== WHAT TO DO ==
The material below holds a span beginning at the line with "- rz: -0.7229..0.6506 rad" and ending at the line with "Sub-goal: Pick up". Quote that span exactly, both ends included, and only that span.

★ ★ ★ ★ ★

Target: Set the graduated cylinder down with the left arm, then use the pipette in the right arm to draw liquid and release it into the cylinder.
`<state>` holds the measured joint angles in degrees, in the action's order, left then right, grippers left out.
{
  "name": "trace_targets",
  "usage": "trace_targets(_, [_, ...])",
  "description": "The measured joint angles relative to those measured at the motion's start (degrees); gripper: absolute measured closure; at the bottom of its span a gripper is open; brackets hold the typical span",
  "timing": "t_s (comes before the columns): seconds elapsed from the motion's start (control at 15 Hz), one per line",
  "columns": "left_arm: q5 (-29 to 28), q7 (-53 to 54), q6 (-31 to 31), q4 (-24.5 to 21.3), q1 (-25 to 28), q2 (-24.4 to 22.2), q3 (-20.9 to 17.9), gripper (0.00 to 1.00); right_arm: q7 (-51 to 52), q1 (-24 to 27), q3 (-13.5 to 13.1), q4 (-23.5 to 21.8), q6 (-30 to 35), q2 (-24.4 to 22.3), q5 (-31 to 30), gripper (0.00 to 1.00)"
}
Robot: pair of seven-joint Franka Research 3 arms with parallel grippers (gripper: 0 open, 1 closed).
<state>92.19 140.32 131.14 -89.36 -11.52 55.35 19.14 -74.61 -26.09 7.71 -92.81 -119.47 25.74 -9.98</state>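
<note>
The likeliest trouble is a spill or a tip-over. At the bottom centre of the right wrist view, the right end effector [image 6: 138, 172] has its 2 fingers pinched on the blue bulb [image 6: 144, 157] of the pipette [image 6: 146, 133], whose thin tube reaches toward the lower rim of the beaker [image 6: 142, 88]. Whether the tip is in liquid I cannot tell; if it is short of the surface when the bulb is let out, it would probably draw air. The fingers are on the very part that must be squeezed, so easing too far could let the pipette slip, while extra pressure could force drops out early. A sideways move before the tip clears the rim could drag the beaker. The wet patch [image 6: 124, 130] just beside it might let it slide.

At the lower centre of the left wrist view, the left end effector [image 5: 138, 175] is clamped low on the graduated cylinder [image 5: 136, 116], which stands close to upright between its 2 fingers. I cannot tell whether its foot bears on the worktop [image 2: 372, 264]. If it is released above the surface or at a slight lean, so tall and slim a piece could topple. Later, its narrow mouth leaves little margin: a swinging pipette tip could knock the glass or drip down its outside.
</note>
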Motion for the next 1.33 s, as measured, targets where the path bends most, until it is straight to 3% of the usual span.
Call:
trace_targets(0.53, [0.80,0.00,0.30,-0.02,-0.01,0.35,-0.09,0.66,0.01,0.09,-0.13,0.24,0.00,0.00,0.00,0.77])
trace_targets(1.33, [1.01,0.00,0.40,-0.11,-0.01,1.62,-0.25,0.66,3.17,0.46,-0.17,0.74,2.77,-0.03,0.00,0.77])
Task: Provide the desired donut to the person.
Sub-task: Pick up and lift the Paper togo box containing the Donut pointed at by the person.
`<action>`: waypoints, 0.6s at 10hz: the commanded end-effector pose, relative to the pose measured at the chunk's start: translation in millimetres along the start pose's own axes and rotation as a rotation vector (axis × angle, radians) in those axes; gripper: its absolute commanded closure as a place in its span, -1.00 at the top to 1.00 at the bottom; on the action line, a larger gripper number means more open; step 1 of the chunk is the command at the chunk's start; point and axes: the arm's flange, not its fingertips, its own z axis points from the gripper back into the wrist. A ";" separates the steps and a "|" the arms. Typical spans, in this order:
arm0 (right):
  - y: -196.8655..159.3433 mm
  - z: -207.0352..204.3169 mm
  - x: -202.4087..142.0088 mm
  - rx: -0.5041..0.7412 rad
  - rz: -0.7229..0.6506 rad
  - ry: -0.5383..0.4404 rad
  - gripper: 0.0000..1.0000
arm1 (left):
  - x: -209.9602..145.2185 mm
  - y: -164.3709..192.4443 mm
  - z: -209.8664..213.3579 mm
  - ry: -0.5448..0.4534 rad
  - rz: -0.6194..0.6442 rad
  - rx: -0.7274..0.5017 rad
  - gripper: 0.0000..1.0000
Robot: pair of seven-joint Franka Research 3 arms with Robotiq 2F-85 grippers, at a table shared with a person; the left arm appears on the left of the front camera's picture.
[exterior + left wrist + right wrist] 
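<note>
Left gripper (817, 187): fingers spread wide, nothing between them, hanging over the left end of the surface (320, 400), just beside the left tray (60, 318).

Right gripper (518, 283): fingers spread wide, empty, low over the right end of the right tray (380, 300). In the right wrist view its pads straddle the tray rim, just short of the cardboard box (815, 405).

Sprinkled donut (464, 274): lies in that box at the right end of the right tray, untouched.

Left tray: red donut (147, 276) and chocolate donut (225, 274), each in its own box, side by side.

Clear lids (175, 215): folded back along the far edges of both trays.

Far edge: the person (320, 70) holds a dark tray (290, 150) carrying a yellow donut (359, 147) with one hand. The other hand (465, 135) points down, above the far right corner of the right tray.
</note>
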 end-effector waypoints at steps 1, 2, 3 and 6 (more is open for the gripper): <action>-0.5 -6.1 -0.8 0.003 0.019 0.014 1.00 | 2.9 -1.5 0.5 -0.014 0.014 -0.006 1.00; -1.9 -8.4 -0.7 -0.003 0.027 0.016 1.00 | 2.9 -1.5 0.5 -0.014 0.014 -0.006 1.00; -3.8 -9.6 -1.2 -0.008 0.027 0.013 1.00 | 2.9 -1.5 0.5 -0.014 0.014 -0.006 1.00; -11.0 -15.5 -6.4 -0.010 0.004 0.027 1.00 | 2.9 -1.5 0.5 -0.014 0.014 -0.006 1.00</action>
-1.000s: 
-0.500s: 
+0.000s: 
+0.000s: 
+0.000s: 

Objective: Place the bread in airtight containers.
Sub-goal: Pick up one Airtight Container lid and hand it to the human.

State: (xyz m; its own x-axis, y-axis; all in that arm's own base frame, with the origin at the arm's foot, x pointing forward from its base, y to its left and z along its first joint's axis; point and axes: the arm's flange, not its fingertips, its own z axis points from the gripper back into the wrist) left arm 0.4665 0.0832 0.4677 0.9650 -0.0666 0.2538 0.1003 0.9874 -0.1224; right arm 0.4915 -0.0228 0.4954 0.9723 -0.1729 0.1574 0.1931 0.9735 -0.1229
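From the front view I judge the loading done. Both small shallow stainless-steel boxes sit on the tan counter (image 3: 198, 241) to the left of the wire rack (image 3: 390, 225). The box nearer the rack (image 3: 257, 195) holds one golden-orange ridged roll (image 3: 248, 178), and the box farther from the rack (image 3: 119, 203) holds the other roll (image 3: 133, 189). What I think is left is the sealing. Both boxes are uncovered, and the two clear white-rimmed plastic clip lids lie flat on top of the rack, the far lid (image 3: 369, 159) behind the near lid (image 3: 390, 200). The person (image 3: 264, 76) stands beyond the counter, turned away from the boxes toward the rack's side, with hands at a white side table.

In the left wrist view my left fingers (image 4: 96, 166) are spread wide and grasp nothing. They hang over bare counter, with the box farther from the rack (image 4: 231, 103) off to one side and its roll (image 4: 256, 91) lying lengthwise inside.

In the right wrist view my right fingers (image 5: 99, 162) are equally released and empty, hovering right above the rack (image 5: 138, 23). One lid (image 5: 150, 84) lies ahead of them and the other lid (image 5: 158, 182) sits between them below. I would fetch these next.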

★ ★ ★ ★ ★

== RESULT ==
  - rz: -0.7229..0.6506 rad
  - ry: -0.5383..0.4404 rad
  - gripper: 0.0000..1.0000
arm1 (left):
  - x: -209.9602..145.2185 mm
  - y: -164.3709..192.4443 mm
  - z: -209.8664..213.3579 mm
  - ry: -0.5448..0.4534 rad
  - rz: -0.6194..0.6442 rad
  - rx: -0.7274..0.5017 rad
  - gripper: 0.0000..1.0000
Robot: pair of seven-joint Franka Research 3 arms with Robotiq 2F-85 grippers, at a table shared with a person; the left arm appears on the left of the front camera's picture.
[exterior + left wrist + right wrist] 
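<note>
Left gripper (817, 187): fingers spread wide, nothing between them, hanging over the left end of the surface (320, 400), just beside the left tray (60, 318).

Right gripper (518, 283): fingers spread wide, empty, low over the right end of the right tray (380, 300). In the right wrist view its pads straddle the tray rim, just short of the cardboard box (815, 405).

Sprinkled donut (464, 274): lies in that box at the right end of the right tray, untouched.

Left tray: red donut (147, 276) and chocolate donut (225, 274), each in its own box, side by side.

Clear lids (175, 215): folded back along the far edges of both trays.

Far edge: the person (320, 70) holds a dark tray (290, 150) carrying a yellow donut (359, 147) with one hand. The other hand (465, 135) points down, above the far right corner of the right tray.
</note>
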 end-effector waypoints at steps 1, 2, 3 and 6 (more is open for the gripper): <action>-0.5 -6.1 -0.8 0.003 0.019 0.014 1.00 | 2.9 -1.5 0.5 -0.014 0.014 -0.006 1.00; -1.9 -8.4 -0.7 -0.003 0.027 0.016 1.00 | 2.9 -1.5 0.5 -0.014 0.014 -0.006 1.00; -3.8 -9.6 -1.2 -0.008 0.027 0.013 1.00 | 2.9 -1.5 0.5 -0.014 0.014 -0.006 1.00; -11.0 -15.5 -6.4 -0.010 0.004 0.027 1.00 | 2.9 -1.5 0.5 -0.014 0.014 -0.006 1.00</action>
-1.000s: 
-0.500s: 
+0.000s: 
+0.000s: 
+0.000s: 

Objective: Place the bread in airtight containers.
Sub-goal: Pick up one Airtight Container lid and hand it to the human.

Nothing remains to be written for this exercise.